START Data block

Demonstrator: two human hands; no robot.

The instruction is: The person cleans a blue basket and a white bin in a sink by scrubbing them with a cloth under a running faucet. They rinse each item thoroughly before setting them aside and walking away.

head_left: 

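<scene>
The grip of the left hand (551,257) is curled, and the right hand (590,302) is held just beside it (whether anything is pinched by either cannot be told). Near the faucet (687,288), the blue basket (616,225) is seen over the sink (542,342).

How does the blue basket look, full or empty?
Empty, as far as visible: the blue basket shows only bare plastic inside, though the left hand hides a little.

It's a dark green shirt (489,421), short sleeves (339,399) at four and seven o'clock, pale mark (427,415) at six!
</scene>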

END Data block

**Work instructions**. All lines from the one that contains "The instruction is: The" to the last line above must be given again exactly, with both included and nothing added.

**Result of this task**.
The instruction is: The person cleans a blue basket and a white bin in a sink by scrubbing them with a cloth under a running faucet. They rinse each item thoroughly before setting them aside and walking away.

head_left: 

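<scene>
The grip of the left hand (551,257) is curled, and the right hand (590,302) is held just beside it (whether anything is pinched by either cannot be told). Near the faucet (687,288), the blue basket (616,225) is seen over the sink (542,342).

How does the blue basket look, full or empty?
Empty, as far as visible: the blue basket shows only bare plastic inside, though the left hand hides a little.

It's a dark green shirt (489,421), short sleeves (339,399) at four and seven o'clock, pale mark (427,415) at six!
</scene>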

Output is complete for this exercise.